Create Inverted Index
For detailed introduction, refer to Inverted Index introduction
Syntax
CREATE TABLE table_name(
columns_difinition,
INDEX index_name (column_name) INVERTED [COMMENT ''] PROPERTIES('analyzer'='english|chinese|keyword|unicode'),
INDEX index_name (column_name) INVERTED [COMMENT ''] PROPERTIES('analyzer'='english|chinese|keyword|unicode'),
....
INDEX index_name (column_name) INVERTED [COMMENT ''] PROPERTIES('analyzer'='english|chinese|keyword|unicode')
);
columns_difinition: Defines the field information of the table, the last field must be separated by a comma
INDEX: Keyword
index_name: Custom name for the index
column_name: The name of the field to add the index to
INVERTED: Keyword, indicates an inverted index
COMMENT: Specifies the description information of the index
PROPERTIES: Specifies the parameters of the INDEX, currently supports specifying tokenization. Numerical and date types do not need to specify properties, if it is a string type, tokenization must be specified
- Tokenization parameters: 'analyzer'='english|chinese | keyword|unicode', used to specify the text tokenization strategy, suitable for different languages and needs.
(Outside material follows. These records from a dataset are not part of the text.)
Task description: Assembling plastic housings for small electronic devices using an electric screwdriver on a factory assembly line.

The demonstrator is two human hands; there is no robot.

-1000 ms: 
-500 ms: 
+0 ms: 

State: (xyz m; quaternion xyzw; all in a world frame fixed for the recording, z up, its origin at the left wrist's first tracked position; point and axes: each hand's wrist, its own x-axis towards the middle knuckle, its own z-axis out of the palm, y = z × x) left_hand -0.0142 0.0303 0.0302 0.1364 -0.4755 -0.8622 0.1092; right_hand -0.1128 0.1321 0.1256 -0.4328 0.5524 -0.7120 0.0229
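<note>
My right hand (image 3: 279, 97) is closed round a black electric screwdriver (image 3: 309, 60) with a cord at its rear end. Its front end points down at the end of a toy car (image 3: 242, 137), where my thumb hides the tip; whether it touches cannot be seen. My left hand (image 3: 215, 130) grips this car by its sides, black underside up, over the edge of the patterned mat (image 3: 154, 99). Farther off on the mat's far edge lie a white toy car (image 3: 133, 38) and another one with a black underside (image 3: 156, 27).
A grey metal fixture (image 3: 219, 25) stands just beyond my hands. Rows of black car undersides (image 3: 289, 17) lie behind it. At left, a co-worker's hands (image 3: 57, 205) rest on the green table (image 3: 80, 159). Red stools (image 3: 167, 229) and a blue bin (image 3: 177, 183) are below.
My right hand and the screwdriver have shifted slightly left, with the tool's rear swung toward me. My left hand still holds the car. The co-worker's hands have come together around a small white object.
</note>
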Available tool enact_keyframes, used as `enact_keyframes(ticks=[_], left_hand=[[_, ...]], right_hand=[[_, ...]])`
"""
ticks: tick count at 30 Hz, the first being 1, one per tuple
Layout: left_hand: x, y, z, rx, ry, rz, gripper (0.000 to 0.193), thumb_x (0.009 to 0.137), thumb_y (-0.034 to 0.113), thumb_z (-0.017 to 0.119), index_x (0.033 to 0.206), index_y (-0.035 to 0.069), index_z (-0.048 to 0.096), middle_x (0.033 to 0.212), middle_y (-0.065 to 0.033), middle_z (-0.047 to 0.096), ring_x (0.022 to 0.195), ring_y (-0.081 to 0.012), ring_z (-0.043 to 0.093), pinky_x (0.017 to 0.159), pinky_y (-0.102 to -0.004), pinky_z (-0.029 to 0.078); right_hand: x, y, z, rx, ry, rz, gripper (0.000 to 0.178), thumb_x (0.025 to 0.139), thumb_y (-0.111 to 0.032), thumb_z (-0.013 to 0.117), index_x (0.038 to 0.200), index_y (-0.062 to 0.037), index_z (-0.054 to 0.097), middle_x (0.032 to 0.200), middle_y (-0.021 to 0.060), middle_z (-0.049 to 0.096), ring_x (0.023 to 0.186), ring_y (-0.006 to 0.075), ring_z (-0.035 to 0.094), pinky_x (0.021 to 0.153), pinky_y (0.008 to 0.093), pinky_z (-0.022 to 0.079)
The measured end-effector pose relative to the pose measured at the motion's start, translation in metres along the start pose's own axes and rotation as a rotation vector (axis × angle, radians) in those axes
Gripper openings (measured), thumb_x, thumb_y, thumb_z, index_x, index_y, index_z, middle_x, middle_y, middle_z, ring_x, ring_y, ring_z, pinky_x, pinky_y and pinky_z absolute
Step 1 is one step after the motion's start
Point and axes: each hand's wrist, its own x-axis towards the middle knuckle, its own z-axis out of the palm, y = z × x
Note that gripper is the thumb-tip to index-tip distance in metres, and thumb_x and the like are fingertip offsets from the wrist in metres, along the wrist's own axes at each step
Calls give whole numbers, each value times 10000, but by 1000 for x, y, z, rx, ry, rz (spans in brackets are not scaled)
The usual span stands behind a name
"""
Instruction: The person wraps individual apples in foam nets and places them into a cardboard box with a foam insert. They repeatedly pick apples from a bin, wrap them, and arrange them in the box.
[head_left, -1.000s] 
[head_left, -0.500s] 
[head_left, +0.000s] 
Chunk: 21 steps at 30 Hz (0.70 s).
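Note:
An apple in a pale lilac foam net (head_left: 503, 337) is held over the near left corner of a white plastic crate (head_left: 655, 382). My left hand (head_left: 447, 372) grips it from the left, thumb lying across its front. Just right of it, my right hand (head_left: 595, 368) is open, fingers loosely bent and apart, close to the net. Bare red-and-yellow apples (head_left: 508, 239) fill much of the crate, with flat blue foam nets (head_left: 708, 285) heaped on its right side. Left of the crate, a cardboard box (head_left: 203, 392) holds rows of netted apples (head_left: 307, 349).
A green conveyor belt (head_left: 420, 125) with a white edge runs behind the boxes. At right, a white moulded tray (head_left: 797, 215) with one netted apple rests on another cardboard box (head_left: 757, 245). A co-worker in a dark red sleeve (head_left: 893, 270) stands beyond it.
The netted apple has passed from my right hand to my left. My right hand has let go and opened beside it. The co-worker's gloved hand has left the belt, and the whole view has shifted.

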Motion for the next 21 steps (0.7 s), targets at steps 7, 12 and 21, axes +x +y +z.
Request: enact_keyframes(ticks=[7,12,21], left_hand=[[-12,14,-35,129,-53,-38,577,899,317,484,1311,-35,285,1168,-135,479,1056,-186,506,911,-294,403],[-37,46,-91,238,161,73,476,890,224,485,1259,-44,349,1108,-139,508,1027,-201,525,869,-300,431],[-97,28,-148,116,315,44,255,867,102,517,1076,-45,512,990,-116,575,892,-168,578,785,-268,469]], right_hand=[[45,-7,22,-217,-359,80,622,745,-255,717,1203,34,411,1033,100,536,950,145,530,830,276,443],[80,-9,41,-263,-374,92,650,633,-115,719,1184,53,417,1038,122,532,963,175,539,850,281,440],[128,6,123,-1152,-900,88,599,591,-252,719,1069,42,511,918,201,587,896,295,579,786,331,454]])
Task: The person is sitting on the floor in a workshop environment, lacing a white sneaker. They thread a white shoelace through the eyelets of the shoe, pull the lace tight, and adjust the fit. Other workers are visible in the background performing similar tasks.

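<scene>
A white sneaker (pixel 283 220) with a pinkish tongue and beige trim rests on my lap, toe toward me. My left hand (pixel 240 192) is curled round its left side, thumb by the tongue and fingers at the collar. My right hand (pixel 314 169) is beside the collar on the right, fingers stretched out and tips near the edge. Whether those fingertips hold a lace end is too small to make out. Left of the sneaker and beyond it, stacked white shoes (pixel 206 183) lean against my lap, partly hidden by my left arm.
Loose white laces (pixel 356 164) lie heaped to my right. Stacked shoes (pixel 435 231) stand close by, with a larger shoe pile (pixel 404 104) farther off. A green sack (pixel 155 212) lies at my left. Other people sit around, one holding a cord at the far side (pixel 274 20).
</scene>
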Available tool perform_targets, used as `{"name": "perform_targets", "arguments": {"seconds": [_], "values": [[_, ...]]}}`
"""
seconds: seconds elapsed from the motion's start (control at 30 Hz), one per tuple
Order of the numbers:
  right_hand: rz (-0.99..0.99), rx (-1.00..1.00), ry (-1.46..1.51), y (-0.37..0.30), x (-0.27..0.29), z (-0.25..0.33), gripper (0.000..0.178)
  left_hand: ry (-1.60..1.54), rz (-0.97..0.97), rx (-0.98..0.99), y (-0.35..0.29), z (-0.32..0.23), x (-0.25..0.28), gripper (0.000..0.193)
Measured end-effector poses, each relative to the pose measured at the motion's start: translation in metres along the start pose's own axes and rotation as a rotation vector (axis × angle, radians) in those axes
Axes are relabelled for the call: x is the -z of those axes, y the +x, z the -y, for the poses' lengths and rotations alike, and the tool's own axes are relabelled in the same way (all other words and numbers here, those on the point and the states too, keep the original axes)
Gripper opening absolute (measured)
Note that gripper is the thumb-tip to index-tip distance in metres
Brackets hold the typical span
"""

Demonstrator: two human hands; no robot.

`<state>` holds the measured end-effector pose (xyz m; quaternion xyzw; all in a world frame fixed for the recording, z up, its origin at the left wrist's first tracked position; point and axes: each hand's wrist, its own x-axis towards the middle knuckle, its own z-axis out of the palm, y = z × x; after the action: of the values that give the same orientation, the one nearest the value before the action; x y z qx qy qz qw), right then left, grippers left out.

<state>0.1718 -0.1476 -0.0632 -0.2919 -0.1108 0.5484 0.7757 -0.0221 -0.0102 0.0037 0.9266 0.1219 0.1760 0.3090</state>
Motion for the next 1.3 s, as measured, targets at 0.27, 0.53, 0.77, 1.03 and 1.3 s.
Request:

- keyword: This type of field will not be tokenized. The entire string is treated as a single root word and stored in the inverted index. When searching, the complete field value needs to be provided for an exact match.
- english: A tokenizer designed specifically for English, only recognizes continuous ASCII letters and numbers, and converts the text to lowercase. Suitable for processing English content, ignoring non-alphanumeric characters.
- chinese: Chinese text tokenization plugin, recognizes Chinese and English characters, filters out punctuation, and converts English letters to lowercase. Suitable for processing mixed Chinese and English text.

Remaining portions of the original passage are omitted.